What changed a couple of hundred years ago was a revolution in transport with canals, and later railways, being constructed which allowed slate and tile to be transported all over the country.

But thatch was still used sometimes and throughout England you can find estate villages which were built in the traditional style just because the lord of the manor thought it would be nice to have a quaint village on his land. I used to drink in a pub in my home village which had a pub with a thatched roof - it was built as recently as 1936.

Even today modern developers occasionally build houses with thatched roofs in order to get permission to build in conservation areas. And there are all those old cottages which still need their thatch replacing every few decades.

Take care.

Tuesday, 24 July 2018

First Thing

"First thing"...that's what they called it down on the farm. Dawn, daybreak, sunrise or, if you like "first thing". That very precise time of day when, as it was once explained to me, "You goes down the yard and falls over sumthink in the dark and, by the time you gets up, you can see what it was!"

So that's what I was thinking about as I got my bike out of the shed at half-past-four this morning (!) and cycled off down the village street. The weather here has been so unusually warm recently that I reasoned that early morning was the only cool time of day to get some exercise.

The breeze was deliciously chilly just like it used to be when cycling to the farm on a summer's morning and I managed to arrive near the crest of Chapel Hill just in time for sunrise.

Chapel Hill would scarcely get a mention on the maps of most parts of the world, but here in the flat lands of Cambridgeshire it's a famous and fearsome incline that opens up views for miles around.

I took dozens of photos - enough to make up for all the other mornings when I stayed in bed - before walking back down the field edge to where my bicycle leaned against the gate.

The light from the early morning sun was lending a rosy glow to the apples.

At the bottom of the hill there stands an old cottage where every year there's a show of pelargoniums in old terracotta pots on this window ledge.  I've meant to photograph them before but never have. It looks like I might be just in time too as there's a SOLD notice on the house. Time moves on.
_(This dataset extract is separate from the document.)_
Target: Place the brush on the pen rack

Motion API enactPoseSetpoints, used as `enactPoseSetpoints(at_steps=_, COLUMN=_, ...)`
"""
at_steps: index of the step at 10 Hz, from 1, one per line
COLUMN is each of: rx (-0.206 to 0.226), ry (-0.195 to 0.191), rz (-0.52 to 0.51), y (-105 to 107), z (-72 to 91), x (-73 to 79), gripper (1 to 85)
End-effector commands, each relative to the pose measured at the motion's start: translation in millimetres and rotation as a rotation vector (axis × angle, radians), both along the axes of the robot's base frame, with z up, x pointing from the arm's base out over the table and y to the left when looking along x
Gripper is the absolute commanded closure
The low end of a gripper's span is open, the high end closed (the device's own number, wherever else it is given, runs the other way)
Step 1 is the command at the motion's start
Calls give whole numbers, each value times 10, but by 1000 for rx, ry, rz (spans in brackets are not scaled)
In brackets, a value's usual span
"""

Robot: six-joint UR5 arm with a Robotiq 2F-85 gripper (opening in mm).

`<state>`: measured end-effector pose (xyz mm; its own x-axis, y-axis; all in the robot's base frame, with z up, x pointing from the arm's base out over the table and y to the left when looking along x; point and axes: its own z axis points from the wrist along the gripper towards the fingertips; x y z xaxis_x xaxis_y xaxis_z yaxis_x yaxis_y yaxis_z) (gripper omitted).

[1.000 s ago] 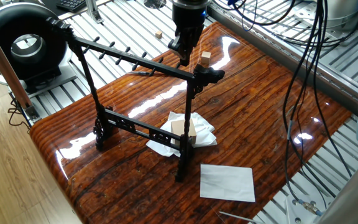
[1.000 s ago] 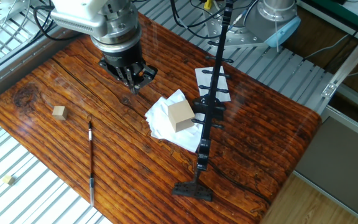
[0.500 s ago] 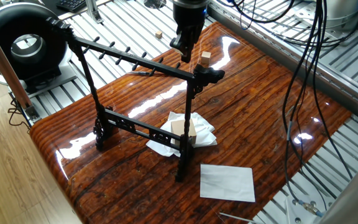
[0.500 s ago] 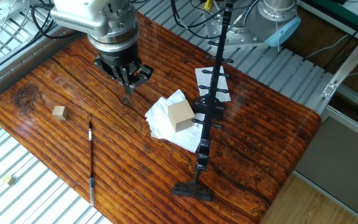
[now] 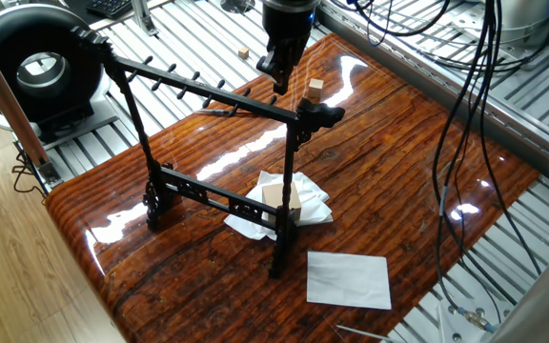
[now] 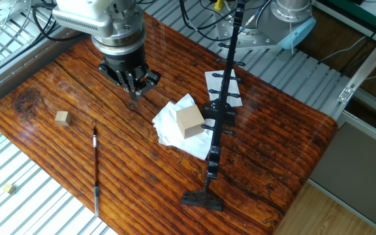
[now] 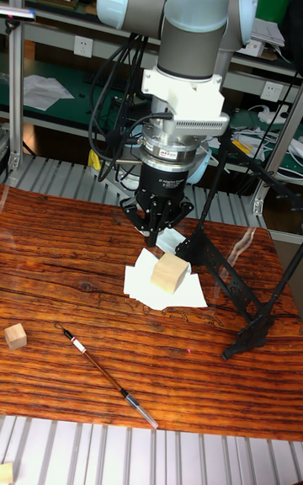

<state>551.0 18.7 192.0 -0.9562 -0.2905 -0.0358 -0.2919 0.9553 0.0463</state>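
Worktop (image 6: 266, 130), glossy striped wood, cut off at the right in the tall fixed view. Strong glare patches in one fixed view, hiding some grain.

Pen rack (image 5: 208, 100) upright on the worktop, black frame with peg-lined top bar; seen nearly end-on in the other fixed view (image 6: 219, 117), so pegs hard to separate there. Only partly in frame in the tall fixed view (image 7: 240, 283), top cut off behind the arm.

Arm body filling the upper tall fixed view, upper part out of frame in both fixed views.

Gripper (image 6: 133, 91) pointing down above the worktop, behind the rack's top bar in one fixed view (image 5: 276, 84). Jaws pressed together or nearly so, nothing visible between them; tip apart from the worktop as far as can be told. Same look in the tall fixed view (image 7: 152, 237).

White paper sheet (image 5: 349, 279) flat near the rack's foot. Crumpled white tissue (image 6: 172, 124) under a wooden block (image 6: 189, 121), beside the rack's lower bar.

Brush (image 6: 95, 170) lying flat on the worktop, well apart from the gripper and rack, near the worktop edge; also seen in the tall fixed view (image 7: 105, 375). Mostly hidden in one fixed view.

Small wooden cube (image 6: 61, 117) near the brush's upper end, not touching.
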Motion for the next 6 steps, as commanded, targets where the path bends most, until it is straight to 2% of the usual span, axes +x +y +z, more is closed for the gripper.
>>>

The sky was now putting on a more subtle show of greys and pastel colours. The strange object on the horizon is part of the Radio Astronomy Observatory at Lord's Bridge where they look into deep space for I know not what. At roughly the same distance from the other side of the picture you might be able to make out the tower of the University Library. And further to the right, if you've got very sharp eyes, are the spires of King's College Chapel.

A little later the sun began to shine over the band of cloud and send its rays heavenward.

From the sublime to the agricultural as I'd found a rather battered farmyard door. No need to replace that for a year or two!

And here's today's quaint thatched cottage standing by the roadside in the early morning light.

On the opposite side of the lane the sunshine was illuminating the wild oats and grasses at the side of a field.

I then followed the farm track back through the recently harvested fields. The straw has been baled into the huge square bales that they favour nowadays. Pretty soon there won't be many of us left who know how to build a straw stack out of the old small bales. That lane doesn't look as though it rises much at all but.... soon reach a point where you can gaze back over the way you've come with something approaching smug satisfaction.

"That were lovely first thing. Best bit o' the day - and most people missed it!"

Take care.

Thursday, 19 July 2018

Back To The Garden

"We've got to get ourselves back to the garden" as Joni Mitchell recommended so many years ago. But it's not Woodstock that we're going back to, but the Cambridge Botanic Garden where a rather different music event was taking place yesterday evening. TG Collective were performing gypsy-jazz-and-beyond as part of a programme of events called Sounds Green which takes place in the garden throughout July.

Many families bring picnics and start to gather on the lawns as much as two hours before the music begins. There were dancing girls in front of the stage too - but they were about six years old!

The event concluded a rather musical day for me as beforehand I'd been wandering the streets of the city centre listening to the buskers. On this fine July afternoon that included a Celtic folk trio, a man playing musical saw, African drummers and probably the world's only glove-puppet ukulele player (I kid you not!). And at lunchtime I'd been to a recital of classical flute and piano music in Sidney Sussex Chapel. That's Cambridge for you.

Take care.

Monday, 16 July 2018

A Gentle Turn Of The Pedals

Another warm day in this glorious summer, they say it's the best since 1976 and I'm not about to contradict. Too warm to enjoy a lengthy walk but ideal for a short bike ride, as long as you can go gently enough so as not to overheat but just fast enough to produce a cooling breeze.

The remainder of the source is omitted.